LA MORTE DEL CAVALIERE

LA MORTE DEL CAVALIERE

Autore: Michele Larotonda

È morto Silvio Berlusconi e alla fine si conferma la storia di Totó che teorizzava la questione della “livella”. Alla morte nessuno scappa e ci rende tutti uguali.

Ora io non starò lì a raccontare la sua storia perché la conoscono tutti, tanto meno darò grande spazio alla sua parabola politica perché non è questo il posto giusto e soprattutto perché, da quando è nato il BARNABÓ, lo scopo è quello di esporre i fatti senza giudicare, criticare e quant’altro.

È morto Silvio Berlusconi e nel bene e nel male e difficile immaginare un mondo senza colui che con i suoi numerosi pregi (tanti quanto i difetti) è riuscito a eleggersi ad Arcitaliano per eccellenza (come viene definito da Repubblica).

La sua storia ha caratterizzato gli ultimi 50 anni il suo nome è rimbombato ovunque: tv, giornali, bar, stadi, parlamenti, aule di tribunale…un vero mattatore della vita pubblica.

Uno dei suoi punti deboli è stata la sua ricchezza che ha ancora oggi tanti punti oscuri. Non si è mai capito come una persona non nato ricco, potesse diventare palazzinaro prima e visionario del tubo catodico poi e infine diventare uno spregiudicato uomo simbolo per un’intera generazione. Una parabola su cui la procura ha voluto indagare più volte senza mai arrivare a qualcosa di concreto. Anzi! 

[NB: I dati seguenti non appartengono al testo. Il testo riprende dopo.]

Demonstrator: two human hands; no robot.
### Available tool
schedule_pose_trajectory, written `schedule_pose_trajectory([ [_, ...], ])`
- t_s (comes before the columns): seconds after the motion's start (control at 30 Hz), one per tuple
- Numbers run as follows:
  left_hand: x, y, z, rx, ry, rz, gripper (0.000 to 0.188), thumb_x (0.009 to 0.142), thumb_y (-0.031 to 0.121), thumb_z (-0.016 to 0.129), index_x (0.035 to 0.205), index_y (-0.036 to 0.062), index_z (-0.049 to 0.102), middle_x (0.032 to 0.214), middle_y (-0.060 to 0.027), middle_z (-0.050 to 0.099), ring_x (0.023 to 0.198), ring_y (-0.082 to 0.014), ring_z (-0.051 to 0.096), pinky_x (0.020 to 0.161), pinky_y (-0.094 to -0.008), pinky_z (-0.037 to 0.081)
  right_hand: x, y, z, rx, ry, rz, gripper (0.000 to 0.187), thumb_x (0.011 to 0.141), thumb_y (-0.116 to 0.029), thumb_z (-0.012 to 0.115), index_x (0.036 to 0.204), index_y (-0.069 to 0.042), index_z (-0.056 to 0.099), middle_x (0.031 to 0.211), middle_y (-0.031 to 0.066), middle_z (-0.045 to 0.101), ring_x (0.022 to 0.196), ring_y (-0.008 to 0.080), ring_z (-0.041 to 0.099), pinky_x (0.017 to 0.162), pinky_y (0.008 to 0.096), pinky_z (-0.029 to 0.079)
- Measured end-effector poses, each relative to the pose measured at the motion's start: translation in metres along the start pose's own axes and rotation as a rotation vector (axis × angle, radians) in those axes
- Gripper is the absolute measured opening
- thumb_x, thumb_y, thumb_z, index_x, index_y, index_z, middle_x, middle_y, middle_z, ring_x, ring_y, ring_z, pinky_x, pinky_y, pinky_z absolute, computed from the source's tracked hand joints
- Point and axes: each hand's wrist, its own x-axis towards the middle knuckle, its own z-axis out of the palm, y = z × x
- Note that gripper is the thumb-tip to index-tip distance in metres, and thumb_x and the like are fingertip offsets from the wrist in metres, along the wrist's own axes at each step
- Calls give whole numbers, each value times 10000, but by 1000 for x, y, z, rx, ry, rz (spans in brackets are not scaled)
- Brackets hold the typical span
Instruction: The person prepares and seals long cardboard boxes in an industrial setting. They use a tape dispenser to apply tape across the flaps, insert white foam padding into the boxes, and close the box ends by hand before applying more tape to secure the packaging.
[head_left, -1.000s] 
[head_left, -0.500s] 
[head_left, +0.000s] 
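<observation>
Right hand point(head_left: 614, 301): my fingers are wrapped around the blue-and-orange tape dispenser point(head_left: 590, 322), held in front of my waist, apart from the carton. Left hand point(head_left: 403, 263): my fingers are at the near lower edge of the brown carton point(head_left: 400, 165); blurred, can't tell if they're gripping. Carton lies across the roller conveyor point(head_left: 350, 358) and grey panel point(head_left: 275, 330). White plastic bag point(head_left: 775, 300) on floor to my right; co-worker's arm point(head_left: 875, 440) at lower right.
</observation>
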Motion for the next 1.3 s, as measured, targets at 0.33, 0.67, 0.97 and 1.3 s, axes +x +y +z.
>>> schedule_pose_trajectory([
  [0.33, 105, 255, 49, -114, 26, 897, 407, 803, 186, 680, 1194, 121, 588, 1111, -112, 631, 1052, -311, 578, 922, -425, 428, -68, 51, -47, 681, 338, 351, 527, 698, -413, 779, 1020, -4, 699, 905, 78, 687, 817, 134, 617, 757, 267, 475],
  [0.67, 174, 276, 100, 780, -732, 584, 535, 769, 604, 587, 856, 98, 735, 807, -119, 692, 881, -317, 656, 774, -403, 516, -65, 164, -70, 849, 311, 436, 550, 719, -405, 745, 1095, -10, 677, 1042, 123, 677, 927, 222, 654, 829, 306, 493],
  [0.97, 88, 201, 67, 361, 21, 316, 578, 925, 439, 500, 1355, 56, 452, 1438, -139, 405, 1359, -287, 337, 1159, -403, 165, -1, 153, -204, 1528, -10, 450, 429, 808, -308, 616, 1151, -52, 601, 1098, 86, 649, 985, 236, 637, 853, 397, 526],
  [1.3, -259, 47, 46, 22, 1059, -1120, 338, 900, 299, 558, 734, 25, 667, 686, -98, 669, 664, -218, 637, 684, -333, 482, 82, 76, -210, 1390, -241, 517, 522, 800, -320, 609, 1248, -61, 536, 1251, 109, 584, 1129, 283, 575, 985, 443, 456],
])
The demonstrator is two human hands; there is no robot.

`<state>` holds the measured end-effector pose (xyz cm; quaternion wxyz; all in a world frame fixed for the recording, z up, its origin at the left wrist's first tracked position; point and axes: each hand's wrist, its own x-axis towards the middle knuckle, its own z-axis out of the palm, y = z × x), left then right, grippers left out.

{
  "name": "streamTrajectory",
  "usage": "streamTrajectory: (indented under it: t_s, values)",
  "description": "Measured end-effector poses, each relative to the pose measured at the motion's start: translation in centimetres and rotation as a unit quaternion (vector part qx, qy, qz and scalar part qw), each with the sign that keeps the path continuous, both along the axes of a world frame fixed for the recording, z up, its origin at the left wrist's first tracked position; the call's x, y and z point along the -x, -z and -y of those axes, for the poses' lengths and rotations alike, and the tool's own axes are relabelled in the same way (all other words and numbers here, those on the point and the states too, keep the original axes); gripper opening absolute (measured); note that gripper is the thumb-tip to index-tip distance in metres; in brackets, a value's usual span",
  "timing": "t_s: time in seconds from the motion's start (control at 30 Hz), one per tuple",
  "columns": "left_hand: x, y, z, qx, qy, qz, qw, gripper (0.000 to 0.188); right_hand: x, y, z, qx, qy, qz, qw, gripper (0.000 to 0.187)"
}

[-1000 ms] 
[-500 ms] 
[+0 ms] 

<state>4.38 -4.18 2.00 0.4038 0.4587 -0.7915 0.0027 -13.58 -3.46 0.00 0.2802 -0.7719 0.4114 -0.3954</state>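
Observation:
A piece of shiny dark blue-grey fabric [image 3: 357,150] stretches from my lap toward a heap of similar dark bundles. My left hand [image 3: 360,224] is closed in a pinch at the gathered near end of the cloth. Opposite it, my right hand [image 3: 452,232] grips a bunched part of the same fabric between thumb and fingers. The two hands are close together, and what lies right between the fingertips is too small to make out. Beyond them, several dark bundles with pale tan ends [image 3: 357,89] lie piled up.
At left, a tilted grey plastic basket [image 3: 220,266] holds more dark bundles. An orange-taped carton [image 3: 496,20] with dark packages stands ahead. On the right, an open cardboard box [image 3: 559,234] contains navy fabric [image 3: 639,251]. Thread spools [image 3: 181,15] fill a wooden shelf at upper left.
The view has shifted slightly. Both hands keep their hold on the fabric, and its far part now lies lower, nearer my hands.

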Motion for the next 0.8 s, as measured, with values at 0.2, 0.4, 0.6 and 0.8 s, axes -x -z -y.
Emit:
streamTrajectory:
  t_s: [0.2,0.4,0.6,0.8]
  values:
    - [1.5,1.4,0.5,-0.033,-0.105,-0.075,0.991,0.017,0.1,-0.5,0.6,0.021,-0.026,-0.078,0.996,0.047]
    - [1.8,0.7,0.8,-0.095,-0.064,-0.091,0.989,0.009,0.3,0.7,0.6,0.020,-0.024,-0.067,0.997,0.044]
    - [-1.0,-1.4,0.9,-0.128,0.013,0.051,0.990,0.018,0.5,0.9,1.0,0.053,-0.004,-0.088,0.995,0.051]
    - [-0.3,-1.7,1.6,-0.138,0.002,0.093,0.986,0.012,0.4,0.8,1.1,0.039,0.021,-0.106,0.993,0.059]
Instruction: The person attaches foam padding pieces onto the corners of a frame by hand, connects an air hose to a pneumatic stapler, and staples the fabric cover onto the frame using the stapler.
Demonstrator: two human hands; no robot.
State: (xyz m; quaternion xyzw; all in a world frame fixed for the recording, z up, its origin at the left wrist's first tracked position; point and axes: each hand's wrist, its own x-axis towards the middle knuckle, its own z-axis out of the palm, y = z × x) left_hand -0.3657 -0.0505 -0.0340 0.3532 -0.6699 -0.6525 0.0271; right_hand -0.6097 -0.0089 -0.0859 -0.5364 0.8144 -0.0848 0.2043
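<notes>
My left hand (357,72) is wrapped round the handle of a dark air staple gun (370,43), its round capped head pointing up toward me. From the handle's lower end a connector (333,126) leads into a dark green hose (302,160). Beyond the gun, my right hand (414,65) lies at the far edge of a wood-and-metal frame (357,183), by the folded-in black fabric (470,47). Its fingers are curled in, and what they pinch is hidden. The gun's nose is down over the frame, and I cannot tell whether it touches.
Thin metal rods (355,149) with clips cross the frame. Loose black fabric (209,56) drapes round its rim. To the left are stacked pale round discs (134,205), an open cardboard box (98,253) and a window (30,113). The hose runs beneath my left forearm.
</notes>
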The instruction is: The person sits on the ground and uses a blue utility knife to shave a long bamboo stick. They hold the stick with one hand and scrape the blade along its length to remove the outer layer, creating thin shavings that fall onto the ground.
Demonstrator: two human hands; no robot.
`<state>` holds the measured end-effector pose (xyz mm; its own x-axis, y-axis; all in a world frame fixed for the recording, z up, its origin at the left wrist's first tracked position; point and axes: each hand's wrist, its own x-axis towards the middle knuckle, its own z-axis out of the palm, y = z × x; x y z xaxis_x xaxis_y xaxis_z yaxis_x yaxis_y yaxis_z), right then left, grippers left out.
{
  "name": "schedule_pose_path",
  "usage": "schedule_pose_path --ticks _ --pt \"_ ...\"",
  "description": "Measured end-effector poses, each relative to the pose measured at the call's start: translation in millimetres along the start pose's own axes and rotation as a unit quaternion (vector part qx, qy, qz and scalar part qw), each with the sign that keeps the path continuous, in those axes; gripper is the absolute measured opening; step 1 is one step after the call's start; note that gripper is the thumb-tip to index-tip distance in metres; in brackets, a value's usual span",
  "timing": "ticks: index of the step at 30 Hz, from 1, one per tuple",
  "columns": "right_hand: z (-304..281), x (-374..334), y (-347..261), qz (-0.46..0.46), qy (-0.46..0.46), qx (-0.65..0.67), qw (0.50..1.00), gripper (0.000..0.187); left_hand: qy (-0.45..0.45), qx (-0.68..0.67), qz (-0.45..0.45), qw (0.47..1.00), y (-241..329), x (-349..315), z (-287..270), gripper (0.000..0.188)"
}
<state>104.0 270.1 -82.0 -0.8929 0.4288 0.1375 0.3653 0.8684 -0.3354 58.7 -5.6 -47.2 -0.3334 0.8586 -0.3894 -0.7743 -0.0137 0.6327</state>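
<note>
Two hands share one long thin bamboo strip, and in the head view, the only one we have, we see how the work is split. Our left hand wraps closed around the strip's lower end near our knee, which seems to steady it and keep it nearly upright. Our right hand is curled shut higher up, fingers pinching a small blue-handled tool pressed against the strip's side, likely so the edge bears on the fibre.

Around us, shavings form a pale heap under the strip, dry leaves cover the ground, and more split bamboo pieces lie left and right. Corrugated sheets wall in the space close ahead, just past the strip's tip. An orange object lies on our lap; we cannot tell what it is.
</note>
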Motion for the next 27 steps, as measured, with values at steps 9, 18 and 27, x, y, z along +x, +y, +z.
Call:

La sua famosa tessera 1816 della P2, la costruzione di Milano 2 e 3, l’intuizione della tv via cavo, la famigerata amicizia con Craxi, il Milan, la “discesa in campo”, le vittorie, le sconfitte, le leggi ad personam, le poche riforme dei suoi governi, sono tutte fasi che abbiamo vissuto e che entreranno nella storia del nostro paese, ma questo articolo, ripeto, è un’analisi sull’uomo più pop che abbiamo avuto.

Nulla c’è di più pop della storia di Fininvest e Mediaset. La sua avventura nel tycoon televisivo nasce quando inventa la tv via cavo che doveva servire solo gli abitanti di Milano 2, quindi la nascita di Tele Milano 56 che diventerà canale 5 al quale si aggiungerà Italia 1 e Rete 4. L’intuizione è geniale, perché capisce che in Italia non ci può essere mercato senza una diretta concorrenza con le tv di stato. Intuisce che la gente ha bisogno di svago e di leggerezza (alzi la mano chi non ha mai visto Drive in), intuisce che la pubblicità e gli sponsor sono fondamentali per restare a galla, intuisce la grande professionalità di personaggi iconici: da Mike Bongiorno in poi.

L’arrivo di Dallas, Dynasty, passando per i Arnold, Robinson, principi di bel air e Beverly Hills si abbattono come una manna sul vecchiume proposto da mamma Rai. La leggenda narra che la sera, davanti alla tv, guardasse i programmi Fininvest segnalando all’istante i difetti di ciascun programma, dalla scelta degli ospiti, all’inquadratura, alle luci. 

Ossessivo, pignolo e ambizioso.

Ha saputo cogliere le voglie e le aspettative delle famiglie italiane e dei tifosi milanisti degli anni 80.

Il suo capolavoro, infatti a mio parere è stato il calcio. Nel 1986 acquista una squadra disastrata e assolda un allenatore sconosciuto senza grande esperienza: è la nascita del Milan di Arrigo Sacchi. Una squadra che dominerà il calcio per vent’anni interrompendo il predominio delle squadre spagnole.

Gli anni 90 sono stati il suo apogeo e anche l’inizio della fine, ma questa è un’altra storia.

Ora non c’è più e personalmente a lui va tutta la mia pietà come uomo, ma è innegabile che la sua politica è stata una calamità che purtroppo si ripercuote su quello che c’è oggi ed è anche per questo che la sua scomparsa lo relegherà alla storia.